What you will do
Beginning with the first line of the data below, set down each line exactly through the line that contains "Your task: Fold".

Material provided
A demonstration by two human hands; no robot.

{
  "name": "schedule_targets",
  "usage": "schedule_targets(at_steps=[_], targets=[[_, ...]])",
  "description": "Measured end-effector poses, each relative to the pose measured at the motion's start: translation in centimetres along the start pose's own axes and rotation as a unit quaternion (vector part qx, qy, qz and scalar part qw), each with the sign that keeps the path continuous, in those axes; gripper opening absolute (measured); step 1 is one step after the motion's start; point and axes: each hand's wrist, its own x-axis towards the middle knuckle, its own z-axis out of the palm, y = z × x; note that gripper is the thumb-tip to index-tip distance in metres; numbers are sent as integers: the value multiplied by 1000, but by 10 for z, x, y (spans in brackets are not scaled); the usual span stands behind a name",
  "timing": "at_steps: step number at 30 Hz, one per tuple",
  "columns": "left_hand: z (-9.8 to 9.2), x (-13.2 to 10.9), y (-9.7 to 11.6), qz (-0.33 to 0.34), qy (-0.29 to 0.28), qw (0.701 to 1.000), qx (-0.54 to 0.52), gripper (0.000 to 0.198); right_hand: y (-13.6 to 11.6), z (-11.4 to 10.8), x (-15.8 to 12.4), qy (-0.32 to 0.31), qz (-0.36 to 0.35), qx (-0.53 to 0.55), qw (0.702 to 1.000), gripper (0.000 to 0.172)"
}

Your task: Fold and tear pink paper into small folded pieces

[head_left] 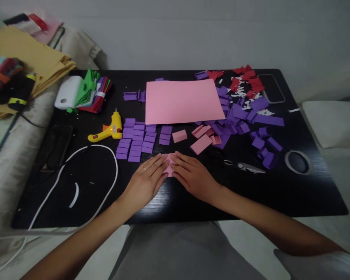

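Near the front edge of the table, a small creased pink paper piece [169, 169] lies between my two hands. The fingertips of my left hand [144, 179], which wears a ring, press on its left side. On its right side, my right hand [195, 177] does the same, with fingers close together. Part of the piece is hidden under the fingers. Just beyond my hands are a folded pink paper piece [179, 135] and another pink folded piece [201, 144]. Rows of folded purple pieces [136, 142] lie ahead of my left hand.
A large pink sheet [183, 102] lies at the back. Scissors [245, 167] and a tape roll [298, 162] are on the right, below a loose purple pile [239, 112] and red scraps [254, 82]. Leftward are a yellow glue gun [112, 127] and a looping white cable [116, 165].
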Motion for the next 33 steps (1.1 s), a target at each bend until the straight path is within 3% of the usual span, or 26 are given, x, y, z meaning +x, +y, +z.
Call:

Worked solution
A demonstration by two human hands; no robot.

{
  "name": "schedule_targets",
  "usage": "schedule_targets(at_steps=[_], targets=[[_, ...]])",
  "description": "Measured end-effector poses, each relative to the pose measured at the motion's start: translation in centimetres along the start pose's own axes and rotation as a unit quaternion (vector part qx, qy, qz and scalar part qw), each with the sign that keeps the path continuous, in those axes; gripper opening absolute (measured); step 1 is one step after the motion's start; point and axes: each hand's wrist, its own x-axis towards the middle knuckle, its own z-axis out of the palm, y = z × x; note that gripper is the thumb-tip to index-tip distance in metres; numbers are sent as integers: the value multiplied by 1000, but by 10 for z, x, y (spans in brackets are not scaled); the usual span stands behind a name",
  "timing": "at_steps: step number at 30 Hz, one per tuple",
  "columns": "left_hand: z (-9.8 to 9.2), x (-13.2 to 10.9), y (-9.7 to 11.6), qz (-0.33 to 0.34), qy (-0.29 to 0.28), qw (0.701 to 1.000), qx (-0.54 to 0.52), gripper (0.000 to 0.198); right_hand: y (-13.6 to 11.6), z (-11.4 to 10.8), x (-15.8 to 12.4), qy (-0.32 to 0.31), qz (-0.36 to 0.35), qx (-0.53 to 0.55), qw (0.702 to 1.000), gripper (0.000 to 0.172)"
}

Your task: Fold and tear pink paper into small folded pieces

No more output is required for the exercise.